Tell me how many lines in the data include "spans", and keep the reply to that number.

__EXERCISE MATERIAL__
-------

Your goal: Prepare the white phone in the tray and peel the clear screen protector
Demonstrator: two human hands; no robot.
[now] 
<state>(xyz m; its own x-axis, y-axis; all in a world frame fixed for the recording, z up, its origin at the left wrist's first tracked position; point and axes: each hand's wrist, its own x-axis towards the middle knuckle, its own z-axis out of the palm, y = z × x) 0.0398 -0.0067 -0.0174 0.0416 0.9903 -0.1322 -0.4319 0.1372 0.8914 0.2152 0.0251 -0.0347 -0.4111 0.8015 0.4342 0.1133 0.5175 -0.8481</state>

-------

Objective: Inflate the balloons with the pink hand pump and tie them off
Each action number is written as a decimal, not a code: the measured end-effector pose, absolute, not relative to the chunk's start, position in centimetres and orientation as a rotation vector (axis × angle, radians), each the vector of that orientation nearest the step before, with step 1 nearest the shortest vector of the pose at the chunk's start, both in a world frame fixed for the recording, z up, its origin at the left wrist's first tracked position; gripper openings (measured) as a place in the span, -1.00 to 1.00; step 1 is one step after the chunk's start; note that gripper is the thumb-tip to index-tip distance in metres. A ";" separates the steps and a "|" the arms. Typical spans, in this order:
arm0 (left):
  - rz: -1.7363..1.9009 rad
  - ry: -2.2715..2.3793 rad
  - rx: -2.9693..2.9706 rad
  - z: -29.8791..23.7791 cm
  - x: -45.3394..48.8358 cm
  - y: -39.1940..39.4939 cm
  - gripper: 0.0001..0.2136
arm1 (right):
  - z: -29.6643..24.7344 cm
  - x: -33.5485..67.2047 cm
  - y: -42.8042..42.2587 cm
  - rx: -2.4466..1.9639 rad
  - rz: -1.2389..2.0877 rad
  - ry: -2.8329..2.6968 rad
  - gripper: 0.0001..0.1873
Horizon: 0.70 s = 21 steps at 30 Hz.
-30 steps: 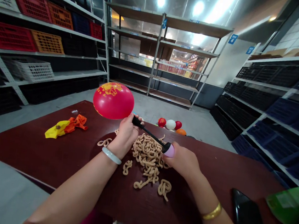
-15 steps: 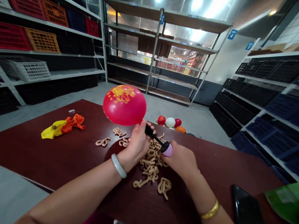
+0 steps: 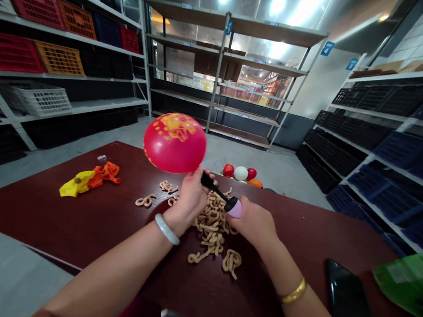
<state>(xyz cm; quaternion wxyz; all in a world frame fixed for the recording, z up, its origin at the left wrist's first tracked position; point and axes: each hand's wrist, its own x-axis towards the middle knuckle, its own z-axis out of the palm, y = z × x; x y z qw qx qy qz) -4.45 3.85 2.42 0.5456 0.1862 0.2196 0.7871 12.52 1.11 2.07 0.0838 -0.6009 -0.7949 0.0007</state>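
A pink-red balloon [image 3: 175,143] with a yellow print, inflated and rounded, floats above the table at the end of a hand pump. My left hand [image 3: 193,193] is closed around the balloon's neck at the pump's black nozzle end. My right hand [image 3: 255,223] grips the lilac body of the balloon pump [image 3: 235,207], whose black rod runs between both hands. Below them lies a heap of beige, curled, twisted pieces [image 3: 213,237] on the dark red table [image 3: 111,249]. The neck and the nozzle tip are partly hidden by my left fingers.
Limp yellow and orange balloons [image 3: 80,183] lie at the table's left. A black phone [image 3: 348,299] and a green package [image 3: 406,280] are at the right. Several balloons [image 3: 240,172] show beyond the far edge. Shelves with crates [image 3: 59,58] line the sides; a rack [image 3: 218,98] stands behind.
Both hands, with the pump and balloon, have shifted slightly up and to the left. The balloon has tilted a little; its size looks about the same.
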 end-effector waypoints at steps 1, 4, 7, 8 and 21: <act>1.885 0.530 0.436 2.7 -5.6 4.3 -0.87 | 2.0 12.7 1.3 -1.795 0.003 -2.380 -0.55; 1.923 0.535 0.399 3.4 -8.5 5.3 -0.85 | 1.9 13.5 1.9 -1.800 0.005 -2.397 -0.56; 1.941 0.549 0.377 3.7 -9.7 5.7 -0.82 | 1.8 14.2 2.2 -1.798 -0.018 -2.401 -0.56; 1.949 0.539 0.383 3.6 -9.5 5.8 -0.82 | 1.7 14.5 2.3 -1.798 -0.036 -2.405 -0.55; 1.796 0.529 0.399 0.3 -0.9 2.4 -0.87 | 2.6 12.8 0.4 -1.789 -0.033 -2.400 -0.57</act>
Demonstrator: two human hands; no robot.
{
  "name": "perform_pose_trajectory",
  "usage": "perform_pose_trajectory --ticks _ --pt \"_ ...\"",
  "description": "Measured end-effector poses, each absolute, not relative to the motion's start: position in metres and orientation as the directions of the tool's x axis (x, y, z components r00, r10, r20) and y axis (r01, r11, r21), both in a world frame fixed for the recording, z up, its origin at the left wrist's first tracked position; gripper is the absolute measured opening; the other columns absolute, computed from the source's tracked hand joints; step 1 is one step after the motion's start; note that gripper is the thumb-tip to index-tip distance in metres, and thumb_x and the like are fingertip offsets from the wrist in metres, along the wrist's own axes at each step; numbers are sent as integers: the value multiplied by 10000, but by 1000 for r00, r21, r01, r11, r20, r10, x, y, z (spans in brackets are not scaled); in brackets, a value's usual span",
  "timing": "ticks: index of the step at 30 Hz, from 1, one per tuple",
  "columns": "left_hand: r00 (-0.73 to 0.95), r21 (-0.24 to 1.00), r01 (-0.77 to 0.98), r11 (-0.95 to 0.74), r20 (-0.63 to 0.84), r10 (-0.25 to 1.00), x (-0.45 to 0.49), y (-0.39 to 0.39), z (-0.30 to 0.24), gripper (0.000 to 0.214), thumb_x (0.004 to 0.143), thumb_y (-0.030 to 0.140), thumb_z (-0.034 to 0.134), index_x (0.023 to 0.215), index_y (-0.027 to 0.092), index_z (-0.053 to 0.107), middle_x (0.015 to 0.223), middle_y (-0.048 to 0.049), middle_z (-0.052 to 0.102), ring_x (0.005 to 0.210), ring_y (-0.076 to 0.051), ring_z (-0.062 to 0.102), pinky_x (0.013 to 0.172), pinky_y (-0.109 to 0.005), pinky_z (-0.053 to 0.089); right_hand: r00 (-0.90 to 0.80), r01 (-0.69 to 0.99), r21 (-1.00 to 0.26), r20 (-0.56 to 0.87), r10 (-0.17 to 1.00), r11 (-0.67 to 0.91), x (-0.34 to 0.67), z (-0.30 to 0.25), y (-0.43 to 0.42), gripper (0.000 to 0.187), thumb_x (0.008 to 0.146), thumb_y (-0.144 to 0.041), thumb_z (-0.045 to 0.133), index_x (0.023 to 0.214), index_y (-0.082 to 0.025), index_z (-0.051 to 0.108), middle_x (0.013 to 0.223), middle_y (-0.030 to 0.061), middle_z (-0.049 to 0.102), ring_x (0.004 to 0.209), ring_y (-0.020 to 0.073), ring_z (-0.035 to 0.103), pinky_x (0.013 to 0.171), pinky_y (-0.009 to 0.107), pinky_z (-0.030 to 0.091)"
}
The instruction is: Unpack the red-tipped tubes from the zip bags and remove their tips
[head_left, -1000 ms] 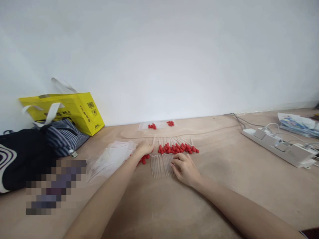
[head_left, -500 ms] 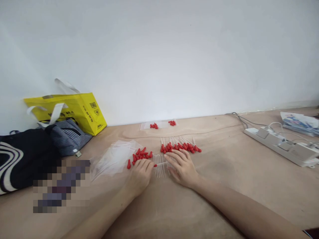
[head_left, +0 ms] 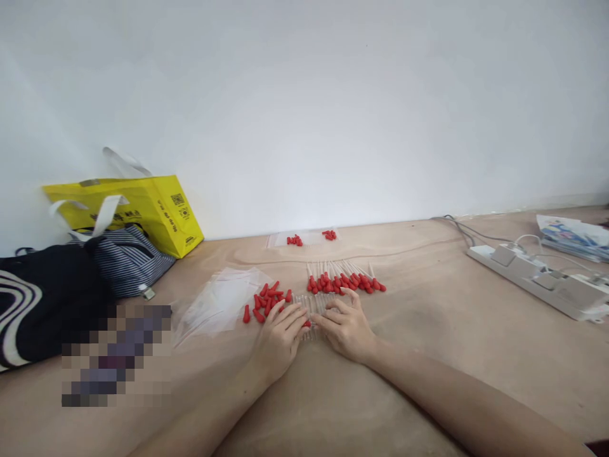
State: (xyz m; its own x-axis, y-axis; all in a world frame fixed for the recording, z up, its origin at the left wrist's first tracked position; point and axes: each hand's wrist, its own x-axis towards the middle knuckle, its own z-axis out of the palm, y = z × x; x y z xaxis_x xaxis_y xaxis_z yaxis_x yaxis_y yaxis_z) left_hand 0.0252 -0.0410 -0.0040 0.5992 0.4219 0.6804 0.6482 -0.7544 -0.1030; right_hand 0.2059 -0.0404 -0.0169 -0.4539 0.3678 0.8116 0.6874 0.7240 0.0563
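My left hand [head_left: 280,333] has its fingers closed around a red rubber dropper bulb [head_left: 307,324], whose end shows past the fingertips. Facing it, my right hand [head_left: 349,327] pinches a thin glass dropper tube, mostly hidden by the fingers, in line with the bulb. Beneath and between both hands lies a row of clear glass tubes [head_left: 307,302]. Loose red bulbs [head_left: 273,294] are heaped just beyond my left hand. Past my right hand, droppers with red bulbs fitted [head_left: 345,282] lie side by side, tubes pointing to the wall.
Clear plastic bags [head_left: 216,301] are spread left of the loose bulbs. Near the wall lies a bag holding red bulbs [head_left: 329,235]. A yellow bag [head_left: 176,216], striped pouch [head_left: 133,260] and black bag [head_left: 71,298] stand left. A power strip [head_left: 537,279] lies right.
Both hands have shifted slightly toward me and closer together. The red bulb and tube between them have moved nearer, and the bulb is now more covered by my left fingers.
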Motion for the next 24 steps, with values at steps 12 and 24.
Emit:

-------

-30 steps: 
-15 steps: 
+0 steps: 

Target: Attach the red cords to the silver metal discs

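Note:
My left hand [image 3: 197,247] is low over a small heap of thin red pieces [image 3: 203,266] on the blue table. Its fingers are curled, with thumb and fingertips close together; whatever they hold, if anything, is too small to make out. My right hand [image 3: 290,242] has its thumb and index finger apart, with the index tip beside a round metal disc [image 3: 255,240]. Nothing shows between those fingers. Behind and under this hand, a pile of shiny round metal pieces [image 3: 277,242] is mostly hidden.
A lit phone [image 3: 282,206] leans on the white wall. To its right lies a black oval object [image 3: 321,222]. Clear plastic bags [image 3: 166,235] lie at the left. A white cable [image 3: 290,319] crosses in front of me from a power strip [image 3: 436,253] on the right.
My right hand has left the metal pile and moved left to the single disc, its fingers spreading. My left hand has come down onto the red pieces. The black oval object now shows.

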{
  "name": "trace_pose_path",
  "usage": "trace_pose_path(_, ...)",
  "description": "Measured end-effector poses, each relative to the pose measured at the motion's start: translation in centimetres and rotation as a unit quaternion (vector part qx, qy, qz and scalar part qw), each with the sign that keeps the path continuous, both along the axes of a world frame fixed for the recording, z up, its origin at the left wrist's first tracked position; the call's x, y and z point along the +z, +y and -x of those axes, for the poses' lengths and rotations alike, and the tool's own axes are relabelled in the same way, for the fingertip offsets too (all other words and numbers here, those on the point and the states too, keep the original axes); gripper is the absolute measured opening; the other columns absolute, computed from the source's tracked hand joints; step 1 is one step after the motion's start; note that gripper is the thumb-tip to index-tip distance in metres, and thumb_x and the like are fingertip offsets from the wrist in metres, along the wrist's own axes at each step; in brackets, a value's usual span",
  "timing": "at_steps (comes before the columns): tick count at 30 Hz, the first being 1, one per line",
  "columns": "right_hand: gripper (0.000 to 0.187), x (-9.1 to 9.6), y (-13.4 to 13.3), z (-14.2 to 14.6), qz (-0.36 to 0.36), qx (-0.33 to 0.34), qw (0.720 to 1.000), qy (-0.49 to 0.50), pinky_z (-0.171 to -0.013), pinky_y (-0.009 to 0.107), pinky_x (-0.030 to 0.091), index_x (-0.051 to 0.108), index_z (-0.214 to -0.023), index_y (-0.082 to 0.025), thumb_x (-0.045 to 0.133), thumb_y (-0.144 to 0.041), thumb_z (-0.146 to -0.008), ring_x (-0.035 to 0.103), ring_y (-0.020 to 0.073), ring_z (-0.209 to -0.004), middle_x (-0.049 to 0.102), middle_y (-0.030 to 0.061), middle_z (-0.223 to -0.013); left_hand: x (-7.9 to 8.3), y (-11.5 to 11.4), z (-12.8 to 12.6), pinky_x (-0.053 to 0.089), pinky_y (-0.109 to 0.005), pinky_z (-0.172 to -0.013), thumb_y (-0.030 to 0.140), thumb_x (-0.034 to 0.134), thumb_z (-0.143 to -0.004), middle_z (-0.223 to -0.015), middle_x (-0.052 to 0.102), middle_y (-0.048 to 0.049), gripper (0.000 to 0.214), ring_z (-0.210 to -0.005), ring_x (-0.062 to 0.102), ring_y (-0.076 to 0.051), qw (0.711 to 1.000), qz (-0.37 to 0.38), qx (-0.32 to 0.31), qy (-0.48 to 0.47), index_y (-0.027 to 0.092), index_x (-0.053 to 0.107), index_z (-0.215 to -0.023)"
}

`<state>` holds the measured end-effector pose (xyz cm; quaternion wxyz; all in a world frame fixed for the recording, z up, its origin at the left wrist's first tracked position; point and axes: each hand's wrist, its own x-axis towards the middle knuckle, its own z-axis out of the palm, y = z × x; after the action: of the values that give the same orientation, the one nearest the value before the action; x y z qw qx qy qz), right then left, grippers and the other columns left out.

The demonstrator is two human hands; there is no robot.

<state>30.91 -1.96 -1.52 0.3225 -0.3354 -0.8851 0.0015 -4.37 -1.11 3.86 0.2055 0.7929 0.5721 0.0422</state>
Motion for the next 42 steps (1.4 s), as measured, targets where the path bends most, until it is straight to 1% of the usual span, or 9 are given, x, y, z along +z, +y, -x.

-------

__RESPONSE__
2